------ Records for processing

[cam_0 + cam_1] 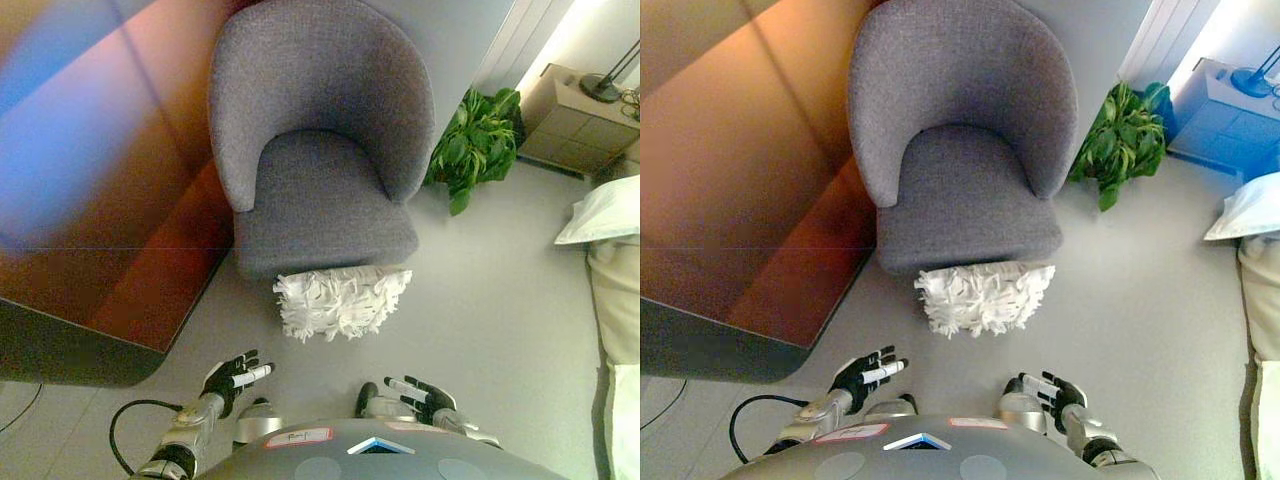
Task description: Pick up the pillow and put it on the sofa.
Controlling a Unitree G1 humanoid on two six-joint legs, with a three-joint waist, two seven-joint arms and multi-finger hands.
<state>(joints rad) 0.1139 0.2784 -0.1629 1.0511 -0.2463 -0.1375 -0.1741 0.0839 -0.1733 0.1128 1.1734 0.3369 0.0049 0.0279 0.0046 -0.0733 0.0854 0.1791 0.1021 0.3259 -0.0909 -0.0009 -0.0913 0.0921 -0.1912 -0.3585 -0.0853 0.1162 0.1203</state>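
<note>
Left eye view gives us bedside cabinet (572, 118) beige, lamp base on top. White shaggy pillow (340, 301) on floor, touching grey armchair (318, 140) front. Left hand (232, 379), right hand (418, 396): fingers straight, empty, near pillow. Potted plant (478, 143) beside chair.

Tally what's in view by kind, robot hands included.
Grey armchair: 1
White shaggy pillow on the floor against the chair front: 1
Potted plant: 1
Wooden cabinet: 1
Robot hand, left and right, both open, empty: 2
Total: 6
</note>
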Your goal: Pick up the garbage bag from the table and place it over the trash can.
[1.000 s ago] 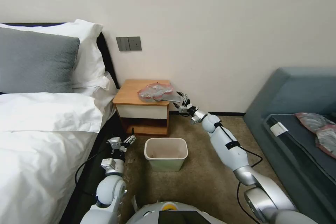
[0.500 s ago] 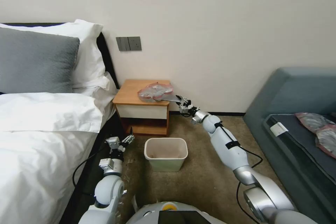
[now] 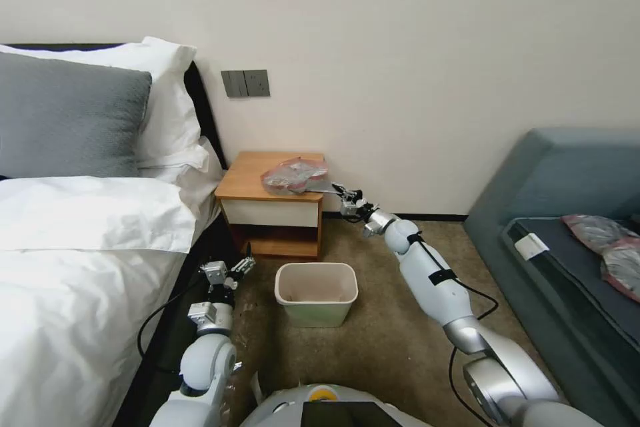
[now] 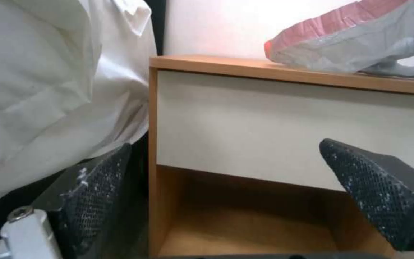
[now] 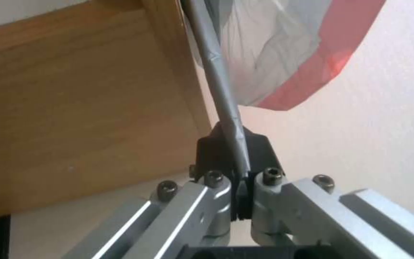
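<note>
The garbage bag, crumpled grey film with a pinkish-red rim, lies on the table near its right edge. My right gripper is at the table's right front corner, shut on a thin grey flap of the bag. In the right wrist view the film runs straight between the closed fingertips. The trash can stands on the carpet in front of the table, with nothing in it. My left gripper hangs low to the left of the can, open, facing the table's white drawer front.
A bed with white bedding and a grey pillow lies on the left, close to my left arm. A blue-grey sofa on the right holds more crumpled bags. Brown carpet lies open between the can and the sofa.
My right gripper has moved in to the table's corner and shut on the bag's hanging flap. The left arm has shifted slightly to the left.
</note>
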Available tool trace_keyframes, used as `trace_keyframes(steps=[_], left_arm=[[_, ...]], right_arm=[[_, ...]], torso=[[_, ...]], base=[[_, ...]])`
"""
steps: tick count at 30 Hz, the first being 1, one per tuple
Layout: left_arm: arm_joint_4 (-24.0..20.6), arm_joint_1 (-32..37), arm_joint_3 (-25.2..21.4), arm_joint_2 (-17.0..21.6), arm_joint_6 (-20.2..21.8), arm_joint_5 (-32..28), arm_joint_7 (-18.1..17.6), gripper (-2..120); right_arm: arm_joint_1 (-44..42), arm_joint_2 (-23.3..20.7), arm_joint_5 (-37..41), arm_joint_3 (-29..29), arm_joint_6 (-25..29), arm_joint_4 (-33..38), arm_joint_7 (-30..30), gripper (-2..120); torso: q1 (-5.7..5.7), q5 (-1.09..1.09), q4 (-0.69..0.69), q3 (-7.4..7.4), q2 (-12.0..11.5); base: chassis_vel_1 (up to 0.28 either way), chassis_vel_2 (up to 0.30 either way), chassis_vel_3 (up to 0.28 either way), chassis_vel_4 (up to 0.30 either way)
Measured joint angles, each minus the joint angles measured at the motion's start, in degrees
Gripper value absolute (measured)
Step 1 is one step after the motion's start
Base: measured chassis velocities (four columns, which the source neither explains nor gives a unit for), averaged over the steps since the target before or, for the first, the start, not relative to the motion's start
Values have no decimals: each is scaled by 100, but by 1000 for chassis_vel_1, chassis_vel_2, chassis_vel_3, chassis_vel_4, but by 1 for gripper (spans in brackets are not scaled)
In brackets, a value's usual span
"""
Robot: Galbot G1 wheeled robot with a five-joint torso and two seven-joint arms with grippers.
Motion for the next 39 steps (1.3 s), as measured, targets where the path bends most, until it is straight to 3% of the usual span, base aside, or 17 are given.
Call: trace_keyframes(steps=[4, 9, 12, 17, 23, 39], left_arm=[[0, 2, -31, 0, -4, 2, -15, 99], [28, -52, -124, -8, -12, -4, -106, 100], [47, -172, -274, -1, -6, -118, -175, 99], [-13, -289, -547, 14, 29, -317, -184, 99], [-85, -431, -759, 38, 68, -583, -264, 100], [-122, -555, -786, 25, 116, -875, -330, 100]], right_arm=[[-37, -5, 54, 25, -66, 103, -34, 0], [-365, -254, 830, -55, -551, 772, -211, 0], [-825, -453, 1297, -104, -922, 1538, -218, 0], [-1455, -604, 1455, -100, -1076, 2354, -203, 0], [-2140, -710, 1432, -93, -992, 2945, -154, 0], [-3341, -920, 1028, 88, -328, 3163, -50, 0]], torso=[[0, 0, 0, 0, 0], [0, 0, 0, 0, 0], [0, 1, -1, 0, 0], [0, 0, 0, -1, 0], [0, 0, 0, -1, 0], [0, 0, 0, -1, 0]], base=[[0, 0, 0, 0], [0, 0, 0, 0], [0, 0, 0, 0], [0, 0, 0, 0], [0, 0, 0, 0], [0, 0, 0, 0]])
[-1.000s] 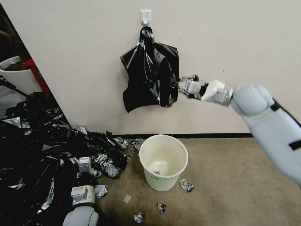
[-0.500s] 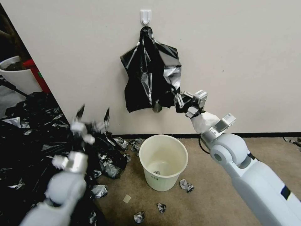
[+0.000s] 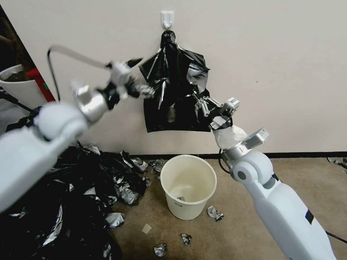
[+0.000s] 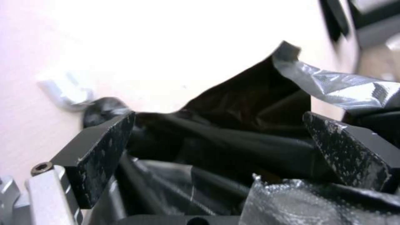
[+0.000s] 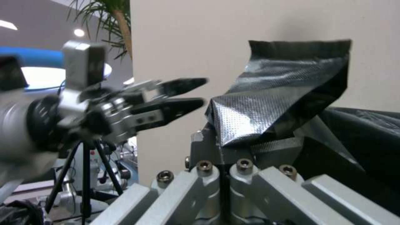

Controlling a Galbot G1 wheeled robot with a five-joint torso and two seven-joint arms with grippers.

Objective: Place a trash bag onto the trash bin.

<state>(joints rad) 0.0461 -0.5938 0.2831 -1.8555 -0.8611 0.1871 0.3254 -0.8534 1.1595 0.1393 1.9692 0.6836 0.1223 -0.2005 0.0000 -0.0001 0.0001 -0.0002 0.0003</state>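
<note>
Landmark: the white wall hook [image 3: 167, 18], from which the sheaf of black bags [image 3: 170, 108] hangs by its knotted top.

Far below and left of the hook, loose black sheeting [image 3: 54, 195] is heaped on the carpet. My left gripper [image 3: 139, 77] is raised below and left of the hook, at the sheaf's upper left edge; my left wrist view shows the fingers [image 4: 98, 153] spread wide apart with black plastic between them, nothing clamped.

Straight below the hook, past the sheaf's bottom edge, the trash bin [image 3: 188, 186] stands upright on the carpet, no bag on its rim.

Below and right of the hook, my right gripper [image 3: 203, 104] is clamped on the trash bag [image 3: 198, 74], one thin silvery-black layer pinched at the sheaf's right edge and lifted off it. The bag's knotted top is on the hook.
</note>
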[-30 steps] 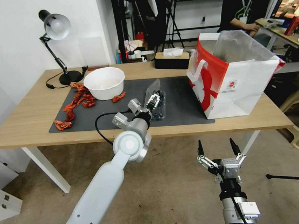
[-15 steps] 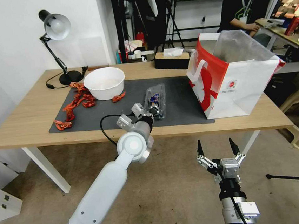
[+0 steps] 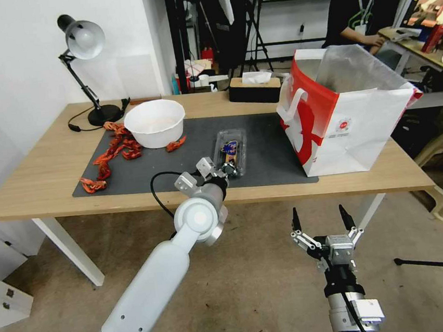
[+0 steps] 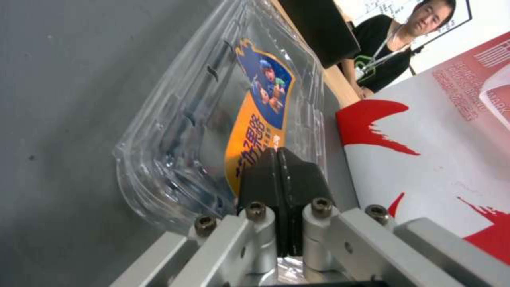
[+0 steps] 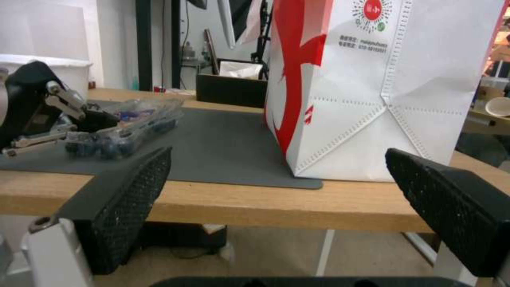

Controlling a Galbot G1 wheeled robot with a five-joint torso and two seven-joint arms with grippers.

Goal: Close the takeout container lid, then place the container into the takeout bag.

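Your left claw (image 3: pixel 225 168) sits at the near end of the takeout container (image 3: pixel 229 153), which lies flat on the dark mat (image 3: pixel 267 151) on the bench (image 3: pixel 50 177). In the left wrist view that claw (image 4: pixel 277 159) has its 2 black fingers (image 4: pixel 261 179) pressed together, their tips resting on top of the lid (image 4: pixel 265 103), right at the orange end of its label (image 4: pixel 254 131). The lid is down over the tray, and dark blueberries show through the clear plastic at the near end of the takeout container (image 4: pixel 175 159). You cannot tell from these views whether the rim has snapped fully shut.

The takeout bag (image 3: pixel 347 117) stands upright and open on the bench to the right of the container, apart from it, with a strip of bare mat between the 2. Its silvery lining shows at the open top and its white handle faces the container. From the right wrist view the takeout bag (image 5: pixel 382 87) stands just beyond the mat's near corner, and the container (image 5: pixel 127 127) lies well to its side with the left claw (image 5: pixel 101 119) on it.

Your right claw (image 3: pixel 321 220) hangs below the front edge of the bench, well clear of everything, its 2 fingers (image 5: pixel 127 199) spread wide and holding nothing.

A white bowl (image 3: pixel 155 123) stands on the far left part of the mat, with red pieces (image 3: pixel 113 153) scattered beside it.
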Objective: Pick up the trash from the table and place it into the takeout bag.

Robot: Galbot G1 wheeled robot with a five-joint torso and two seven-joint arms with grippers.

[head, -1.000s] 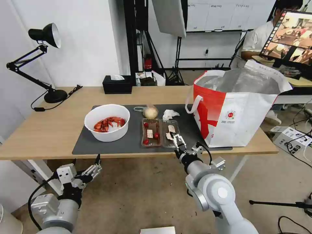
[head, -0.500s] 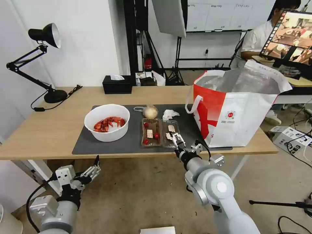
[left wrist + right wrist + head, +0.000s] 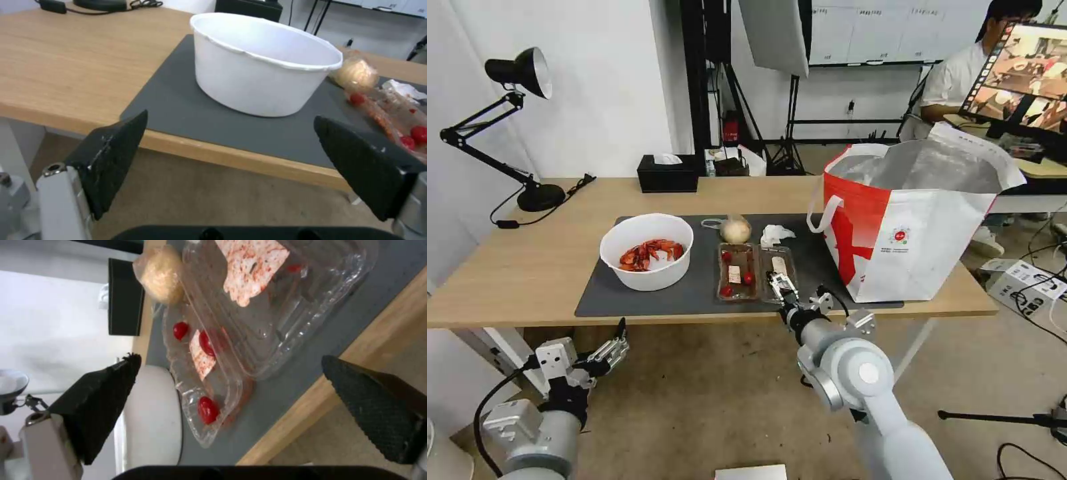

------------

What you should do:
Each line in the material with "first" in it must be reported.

Completed task:
steps: tick count at 30 Hz, the first being 1, one per tuple
Base: measured chassis velocities (four columns, which the source neither explains nor gives a unit for), averaged over the steps since the target before or, for the first, the start, not relative to the motion's start

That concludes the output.